Figure 2a: Hospital admission rates during the 24 months following TKI index date. Note: *Cohorts were balanced and controlled for clinical factors such as age, sex, insurance, region, whether the patient started on a first-or second-generation TKI, and Elixhauser Comorbidity Index for the prior & months. Study period for hospitalization rate was 24 months following TKI index. Hospitalizations were only checked for their admittance date to be in the study period. A hospitalization that started fewer than 2 years after TKI index but continued after 2 years would be considered fully in terms of the length of stay.

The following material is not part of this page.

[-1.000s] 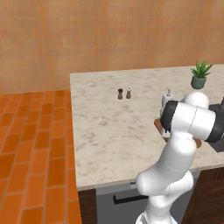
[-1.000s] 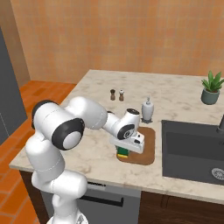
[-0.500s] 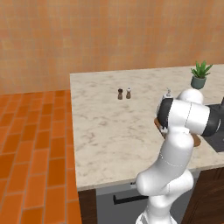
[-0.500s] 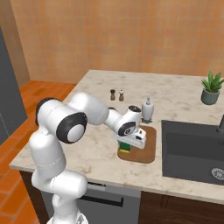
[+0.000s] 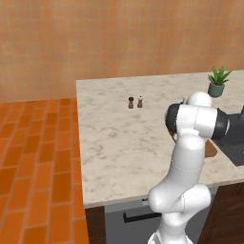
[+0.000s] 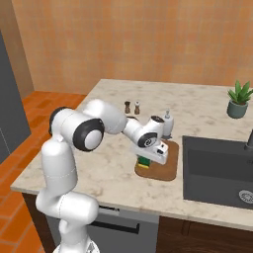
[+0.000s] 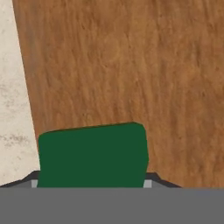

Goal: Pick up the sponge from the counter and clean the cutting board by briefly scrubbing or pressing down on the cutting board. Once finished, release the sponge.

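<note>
The brown wooden cutting board [image 6: 165,171] lies on the beige marble counter [image 6: 99,163], just left of the sink. My gripper [image 6: 147,157] points down over the board's left part and is shut on the sponge [image 6: 143,161], whose green and yellow block rests against the wood. In the hand view the sponge's green top [image 7: 92,155] sits between my fingertips [image 7: 149,181], with the board's grain [image 7: 131,65] behind it and a strip of counter [image 7: 15,109] at the left. In the left base view my arm hides most of the board [image 5: 211,150].
A dark sink basin [image 6: 217,173] lies right of the board. A white soap dispenser [image 6: 168,123] stands just behind the board. Two small shakers [image 6: 132,106] stand farther back. A potted plant [image 6: 238,101] is at the far right. The orange tiled floor [image 5: 38,152] lies left of the counter.
My gripper has slid the sponge a short way across the board, toward its far side. The elbow of the arm has swung along with it. The grip has stayed shut.
</note>
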Robot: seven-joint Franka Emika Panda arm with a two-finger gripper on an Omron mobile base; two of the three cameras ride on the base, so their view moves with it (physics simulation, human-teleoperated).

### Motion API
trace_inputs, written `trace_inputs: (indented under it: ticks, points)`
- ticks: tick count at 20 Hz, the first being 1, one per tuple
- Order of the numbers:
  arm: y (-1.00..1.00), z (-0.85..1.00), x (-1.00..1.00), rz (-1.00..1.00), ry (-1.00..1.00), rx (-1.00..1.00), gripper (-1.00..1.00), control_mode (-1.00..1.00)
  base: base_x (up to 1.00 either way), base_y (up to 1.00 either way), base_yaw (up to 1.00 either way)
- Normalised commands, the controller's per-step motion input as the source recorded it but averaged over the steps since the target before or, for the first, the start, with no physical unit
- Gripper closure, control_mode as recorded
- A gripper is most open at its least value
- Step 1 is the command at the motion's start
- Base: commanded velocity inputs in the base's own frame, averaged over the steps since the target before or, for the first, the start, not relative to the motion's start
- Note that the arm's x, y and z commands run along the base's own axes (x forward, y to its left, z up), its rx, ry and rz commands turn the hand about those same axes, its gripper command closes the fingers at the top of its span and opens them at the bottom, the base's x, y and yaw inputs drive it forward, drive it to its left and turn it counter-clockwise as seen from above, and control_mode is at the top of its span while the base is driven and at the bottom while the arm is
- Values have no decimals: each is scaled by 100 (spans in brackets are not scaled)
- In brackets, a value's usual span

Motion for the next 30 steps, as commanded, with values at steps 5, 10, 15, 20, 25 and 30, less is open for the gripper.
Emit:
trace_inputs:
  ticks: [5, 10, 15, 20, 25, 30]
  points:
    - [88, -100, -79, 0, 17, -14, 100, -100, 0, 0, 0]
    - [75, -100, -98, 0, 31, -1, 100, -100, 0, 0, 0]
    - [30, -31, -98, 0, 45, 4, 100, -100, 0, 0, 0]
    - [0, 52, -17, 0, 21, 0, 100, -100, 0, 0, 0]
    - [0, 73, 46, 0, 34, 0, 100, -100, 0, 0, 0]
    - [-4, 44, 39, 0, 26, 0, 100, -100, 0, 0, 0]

Figure 2b: Readmission rates during the 24 months following TKI index date. Note: *Cohorts were balanced and controlled for age, sex, insurance, region, whether the patient started on a first- or second-generation TKI, and Elixhauser Comorbidity Index for the prior 6 months. Each readmission was calculated within 30 days of the previous discharge date during the study period.

Figure 2c: Emergency Room visit rates during the 24 months following TKI index date. Note: Cohorts were balanced and controlled for lage, sex, insurance, region, whether the patient started on a first- or secondgeneration TKI, and Elixhauser Comorbidity Index for the prior 6 months. TER visits are identified using revenue code, place of service, or observation status CPT codes.

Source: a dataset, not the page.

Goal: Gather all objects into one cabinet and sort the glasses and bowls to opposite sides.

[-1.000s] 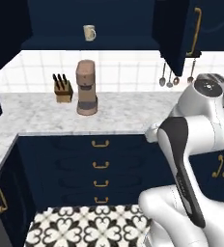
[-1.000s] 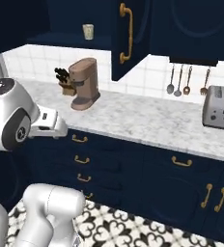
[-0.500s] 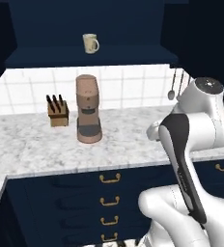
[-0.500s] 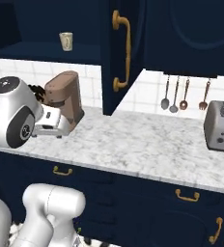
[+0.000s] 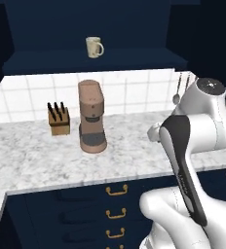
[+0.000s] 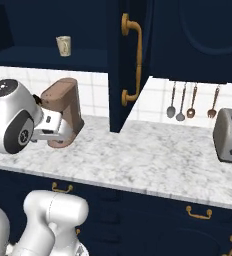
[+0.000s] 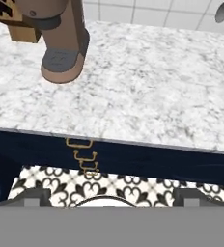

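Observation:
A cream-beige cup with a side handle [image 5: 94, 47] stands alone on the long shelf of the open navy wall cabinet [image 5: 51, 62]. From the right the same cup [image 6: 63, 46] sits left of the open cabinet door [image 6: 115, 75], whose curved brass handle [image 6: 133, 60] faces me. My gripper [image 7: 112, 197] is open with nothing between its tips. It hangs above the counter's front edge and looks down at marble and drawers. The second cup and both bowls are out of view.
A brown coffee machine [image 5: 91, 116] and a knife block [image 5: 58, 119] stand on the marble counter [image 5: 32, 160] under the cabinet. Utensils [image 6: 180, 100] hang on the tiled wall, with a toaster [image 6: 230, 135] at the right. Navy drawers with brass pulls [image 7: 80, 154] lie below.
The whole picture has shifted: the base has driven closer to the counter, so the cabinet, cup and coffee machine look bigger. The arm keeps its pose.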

Figure 3: Cost of Care per Patient per Month during the 24 months following TKI index date. Note: Included in total costs: inpatient services, outpatient procedures, outpatient drugs, long-term care. All costs are weighted using entropy balancing. Patients were excluded from this analysis if they took pH-altering drugs non-concomitantly or took both PPIs and H2 antagonists.

The average total cost of hospitalizations per patient over 24 months was also higher in TKI-ARA patients, costing $151,950 vs $95,168, a PPPM cost of $6,331 vs $3,965 of hospitalized patients. The total outpatient drug costs over the 24-month period were higher in TKI-ARA patients, costing $198,806 vs $187,177. The average cost per patient of outpatient procedures was greater in the TKI-ARA cohort at $52,236 compared to $33,391 in the TKI-Only cohort with a PPPM cost of $2,176 vs $1,389.

The top 10 DRG codes showed increased PPPM cost when normalized over the cohorts in all cases. With the exception of 2, all other codes are suggestive of compromised disease control in TKI-ARA patients (Figure 4). The highest cost was for allogeneic bone marrow transplant at $6,312 vs $8,952 per patient over the 24-month time period in TKI-Only vs TKI-ARA ($263 vs $373 PPPM) (Table 1).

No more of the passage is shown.